Secondo quanto analizzato sulle pagine di QN il Resto del Carlino, coach Jako Jakovljevic si prende fino all’ultimo istante utile per riflettere sulle rotazioni e per trovare le contromisure adatte a contrastare l’Umana Reyer Venezia, una compagine che in questa stagione ha sempre vinto quando ha messo piede a Bologna.
Le scelte del turnover: Yago dos Santos verso la tribuna
Sul fronte del roster si profilano decisioni forti per quanto riguarda il turnover degli stranieri in casa Virtus Bologna. Le ultime indicazioni che arrivano dall’Arcoveggio spingono per l’esclusione di Yago dos Santos, destinato ad accomodarsi in tribuna a causa di una forma fisica non ottimale legata a influenze e raffreddori che stanno condizionando lo spogliatoio. Chi è invece chiamato a dare una risposta immediata sul campo è Alen Smailagic, reduce dalla peggiore prestazione individuale nella sfida di sabato scorso e ora all’ultima chiamata utile per dimostrare il suo valore all’interno delle rotazioni.

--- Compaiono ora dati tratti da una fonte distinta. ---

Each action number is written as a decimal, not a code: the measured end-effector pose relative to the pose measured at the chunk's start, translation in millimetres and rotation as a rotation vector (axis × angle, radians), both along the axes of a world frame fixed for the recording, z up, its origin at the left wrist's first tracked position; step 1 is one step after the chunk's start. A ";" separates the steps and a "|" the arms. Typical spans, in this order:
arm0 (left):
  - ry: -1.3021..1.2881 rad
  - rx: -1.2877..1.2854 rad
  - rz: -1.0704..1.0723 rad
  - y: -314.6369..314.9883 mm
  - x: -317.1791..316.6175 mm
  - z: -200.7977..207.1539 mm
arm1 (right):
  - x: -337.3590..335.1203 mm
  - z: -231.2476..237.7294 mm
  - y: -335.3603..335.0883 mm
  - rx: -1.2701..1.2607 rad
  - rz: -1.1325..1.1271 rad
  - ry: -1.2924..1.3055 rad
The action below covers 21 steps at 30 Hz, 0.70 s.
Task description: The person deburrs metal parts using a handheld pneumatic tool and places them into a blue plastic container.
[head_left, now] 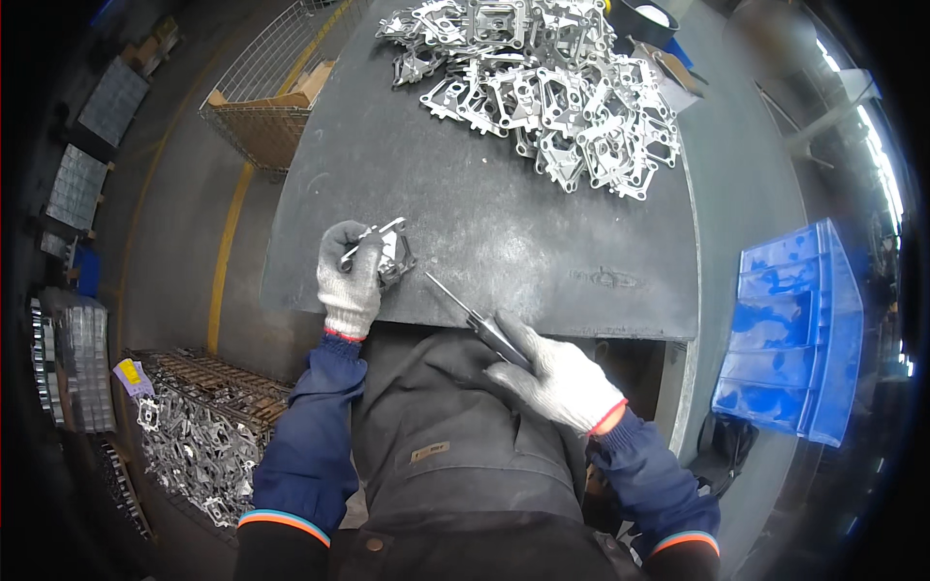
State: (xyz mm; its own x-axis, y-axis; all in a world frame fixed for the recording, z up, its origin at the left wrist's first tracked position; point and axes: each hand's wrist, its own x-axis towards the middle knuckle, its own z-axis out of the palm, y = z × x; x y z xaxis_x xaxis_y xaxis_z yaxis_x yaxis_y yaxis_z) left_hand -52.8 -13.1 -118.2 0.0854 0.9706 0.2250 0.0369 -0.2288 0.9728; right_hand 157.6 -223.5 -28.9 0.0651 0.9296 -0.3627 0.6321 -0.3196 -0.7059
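Observation:
My left hand (351, 276), in a grey-white knit glove, is closed around a silver cast-metal bracket (391, 250) above the near left part of the dark table (358, 194). The bracket is tilted, and the fingers hide part of it. My gloved right hand (557, 373) grips a slim hand tool (489, 334) with a thin metal shaft and a dark handle. Its shaft points up and left toward the bracket, with a gap between them. Similar silver brackets lie in a large heap (562, 97) at the far side of the table.
A wire basket (262, 121) with cardboard stands beyond the table's left edge. Lower left, another wire crate (199, 450) is full of metal parts. A blue plastic bin (794, 329) is to the right. A dark round container (644, 21) sits behind the heap.

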 end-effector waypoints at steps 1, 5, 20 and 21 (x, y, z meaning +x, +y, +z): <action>-0.043 0.028 0.011 -1.4 -2.6 -2.2 | -2.0 0.7 5.5 0.005 0.018 -0.014; -0.034 -0.005 0.034 -12.3 -1.4 -5.7 | -8.2 1.8 15.2 -0.019 0.023 -0.026; -0.069 0.043 -0.028 -19.4 1.8 -6.1 | -25.2 -6.6 32.9 0.013 0.019 -0.082; -0.076 0.067 -0.032 -18.4 3.6 -7.0 | -25.7 -6.9 33.5 0.017 0.001 -0.041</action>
State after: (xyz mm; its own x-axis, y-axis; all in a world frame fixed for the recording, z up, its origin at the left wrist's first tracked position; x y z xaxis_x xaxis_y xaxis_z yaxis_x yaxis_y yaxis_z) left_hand -49.2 -31.5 -125.2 0.0959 0.9502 0.2964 -0.0444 -0.2934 0.9550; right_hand 132.0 -190.0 -35.8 0.0783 0.9357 -0.3440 0.6610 -0.3071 -0.6846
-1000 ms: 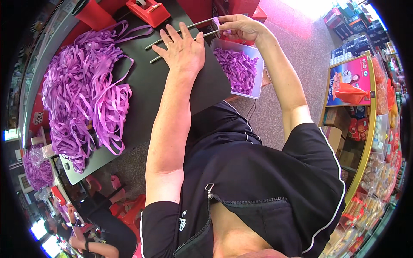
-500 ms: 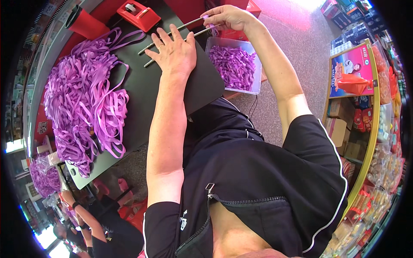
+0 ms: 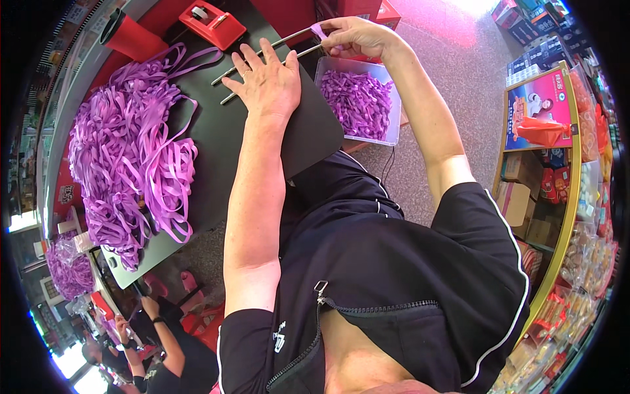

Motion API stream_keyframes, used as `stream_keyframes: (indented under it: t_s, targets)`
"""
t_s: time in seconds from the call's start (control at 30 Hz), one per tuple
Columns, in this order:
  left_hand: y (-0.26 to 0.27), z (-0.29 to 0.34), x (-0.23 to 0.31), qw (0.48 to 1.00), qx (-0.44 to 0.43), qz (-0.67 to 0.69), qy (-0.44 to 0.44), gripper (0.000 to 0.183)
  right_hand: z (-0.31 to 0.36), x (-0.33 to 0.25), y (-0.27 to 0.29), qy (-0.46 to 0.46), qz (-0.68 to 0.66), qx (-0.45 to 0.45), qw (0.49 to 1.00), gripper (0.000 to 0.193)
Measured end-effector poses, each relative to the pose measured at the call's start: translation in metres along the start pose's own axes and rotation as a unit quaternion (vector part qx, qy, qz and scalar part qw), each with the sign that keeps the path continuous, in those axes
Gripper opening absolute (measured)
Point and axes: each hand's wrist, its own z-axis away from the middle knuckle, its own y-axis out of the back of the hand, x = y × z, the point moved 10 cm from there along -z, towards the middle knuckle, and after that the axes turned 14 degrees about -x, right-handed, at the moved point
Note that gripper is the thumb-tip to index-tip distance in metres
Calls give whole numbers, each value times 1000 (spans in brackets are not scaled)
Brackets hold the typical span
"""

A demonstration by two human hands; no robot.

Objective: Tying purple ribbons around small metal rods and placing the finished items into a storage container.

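My left hand (image 3: 269,82) lies palm down with its fingers spread, across two thin metal rods (image 3: 310,50) that run side by side over the dark tabletop (image 3: 312,125). At the rods' right ends, my right hand (image 3: 359,38) pinches a short purple ribbon (image 3: 317,30), its fingers bent. How the ribbon passes around the rods there is partly hidden by the fingers. Just below my right hand stands a clear plastic bin (image 3: 398,121) holding many short, folded purple ribbon pieces (image 3: 354,98). A large tangled heap of purple ribbon (image 3: 125,151) lies to the left of my left hand.
A red tape dispenser (image 3: 213,25) and a red tumbler (image 3: 134,41) stand at the table's far side. To the right is a gold-edged shelf (image 3: 569,236) full of packaged goods. Another person's arm (image 3: 167,341) shows at lower left, near a second purple ribbon heap (image 3: 69,269).
My right hand has shifted slightly right and down, its fingers more curled around the ribbon. My left hand stays in place on the rods. The other person's arms have changed position.
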Motion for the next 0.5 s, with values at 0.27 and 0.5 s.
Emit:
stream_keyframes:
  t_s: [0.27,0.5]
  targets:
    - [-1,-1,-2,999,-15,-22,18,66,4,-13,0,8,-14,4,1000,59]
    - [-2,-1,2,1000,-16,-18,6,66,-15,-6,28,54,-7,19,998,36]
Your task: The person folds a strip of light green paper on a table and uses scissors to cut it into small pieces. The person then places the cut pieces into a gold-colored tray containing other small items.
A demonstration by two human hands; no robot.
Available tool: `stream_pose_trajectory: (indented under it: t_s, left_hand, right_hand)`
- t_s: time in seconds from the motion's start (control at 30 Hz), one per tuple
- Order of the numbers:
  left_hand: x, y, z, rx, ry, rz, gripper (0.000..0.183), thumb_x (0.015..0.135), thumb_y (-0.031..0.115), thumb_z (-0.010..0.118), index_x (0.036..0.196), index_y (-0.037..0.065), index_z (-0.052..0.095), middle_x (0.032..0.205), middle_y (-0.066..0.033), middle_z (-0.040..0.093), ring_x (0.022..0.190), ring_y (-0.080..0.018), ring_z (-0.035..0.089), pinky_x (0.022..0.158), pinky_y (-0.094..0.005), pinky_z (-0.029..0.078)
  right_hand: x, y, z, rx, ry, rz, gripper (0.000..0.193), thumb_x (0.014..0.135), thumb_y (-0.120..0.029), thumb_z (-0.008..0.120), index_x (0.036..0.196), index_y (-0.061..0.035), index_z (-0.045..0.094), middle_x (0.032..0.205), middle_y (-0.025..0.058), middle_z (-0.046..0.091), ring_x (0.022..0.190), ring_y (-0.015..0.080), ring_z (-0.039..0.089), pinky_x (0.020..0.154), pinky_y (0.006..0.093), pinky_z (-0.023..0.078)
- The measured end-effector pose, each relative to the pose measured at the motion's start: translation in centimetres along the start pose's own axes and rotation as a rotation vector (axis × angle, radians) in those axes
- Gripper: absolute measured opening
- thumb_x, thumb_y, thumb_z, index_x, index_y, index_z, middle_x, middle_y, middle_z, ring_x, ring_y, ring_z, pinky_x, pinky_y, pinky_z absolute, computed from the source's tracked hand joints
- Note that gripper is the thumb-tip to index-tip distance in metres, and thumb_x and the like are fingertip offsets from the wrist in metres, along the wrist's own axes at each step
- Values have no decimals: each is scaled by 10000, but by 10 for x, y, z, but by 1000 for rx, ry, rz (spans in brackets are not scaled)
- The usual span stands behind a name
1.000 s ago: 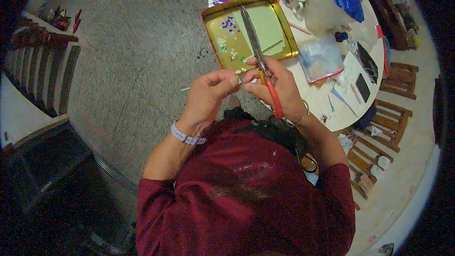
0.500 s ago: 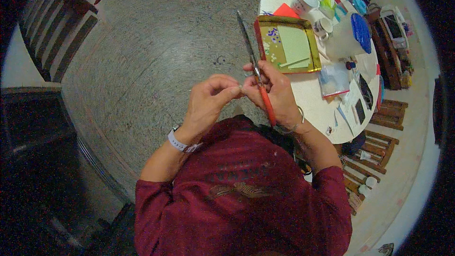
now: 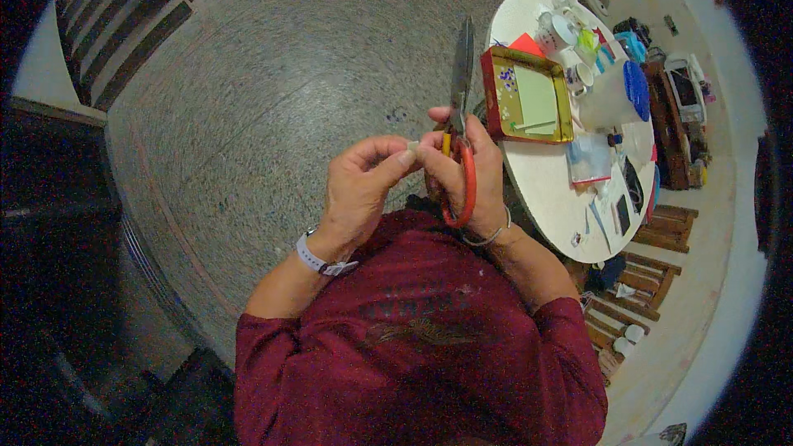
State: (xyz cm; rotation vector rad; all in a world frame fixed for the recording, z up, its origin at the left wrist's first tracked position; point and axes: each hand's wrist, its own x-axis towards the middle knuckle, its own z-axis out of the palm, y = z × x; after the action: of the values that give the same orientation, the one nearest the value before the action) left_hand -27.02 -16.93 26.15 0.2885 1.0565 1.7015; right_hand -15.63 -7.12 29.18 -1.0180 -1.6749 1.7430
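My left hand (image 3: 359,186) is closed in a pinch, thumb against forefinger, on a small pale piece (image 3: 412,146) that looks like paper. The thumb and fingertip of my right hand (image 3: 483,169) meet it from the other side, so the two hands nearly touch. Hooked in my right hand is a pair of scissors (image 3: 463,66) with orange-red handles. Its long dark blades point away from me, and I cannot tell whether they are fully together. On the table to the right, a gold-lined red tin (image 3: 500,134) holds light green paper (image 3: 537,95) and small purple and white bits.
The white oval table (image 3: 537,190) carries mugs (image 3: 579,78), a blue-lidded container (image 3: 634,91), a clear plastic bag (image 3: 589,157) and a dark phone (image 3: 622,211). Wooden slatted chairs (image 3: 648,281) stand right of it. A slatted bench (image 3: 132,45) is far left, beyond the speckled floor (image 3: 248,99).
The scissors have turned in my right hand: the blades now stand more upright and the handle loop shows. Both hands keep their pinch. The table sits farther right and lower in the view.
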Motion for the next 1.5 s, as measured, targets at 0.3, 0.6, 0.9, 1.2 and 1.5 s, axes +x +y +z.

Per battere la Reyer servirà un approccio diametralmente opposto in fase difensiva. Lo staff tecnico della Virtus Bologna ha battuto molto su questo tasto in questi due giorni: la linea guida fondamentale prevede di non concedere mai spazio sul perimetro a tiratori scelti come Kyle Wiltjer. Per farlo, il coach si affiderà alla freschezza e all’energia di Saliou Niang e alla fisicità di Matt Morgan, considerate le vere frecce tattiche per ritrovare l’equilibrio perduto in gara uno. Un’altra carta importante potrebbe essere rappresentata da Luca Vildoza, chiamato a estendere il suo minutaggio per dare qualità e leadership nei momenti di massima pressione.
Il caso Arena: il grande pubblico finora ha risposto a metà
Oltre alle questioni puramente tecniche, l’ambiente bianconero si interroga sulla risposta dei propri sostenitori. Fino a questo momento della post season, a partire dalle sfide dei quarti di finale contro Trento, è mancato il calore del grande pubblico delle grandi occasioni.
Non si registrano larghi vuoti nel parterre, ma i dati confermano che non c’è mai stato il tutto esaurito, a differenza di quanto si è visto su altri campi caldi della Serie A. Una flessione parzialmente giustificata dal periodo di ponti festivi, ma che stasera dovrà necessariamente subire un’inversione di tendenza: la squadra ha un disperato bisogno del supporto del proprio pubblico per ritrovare grinta, difesa e spirito di sacrificio.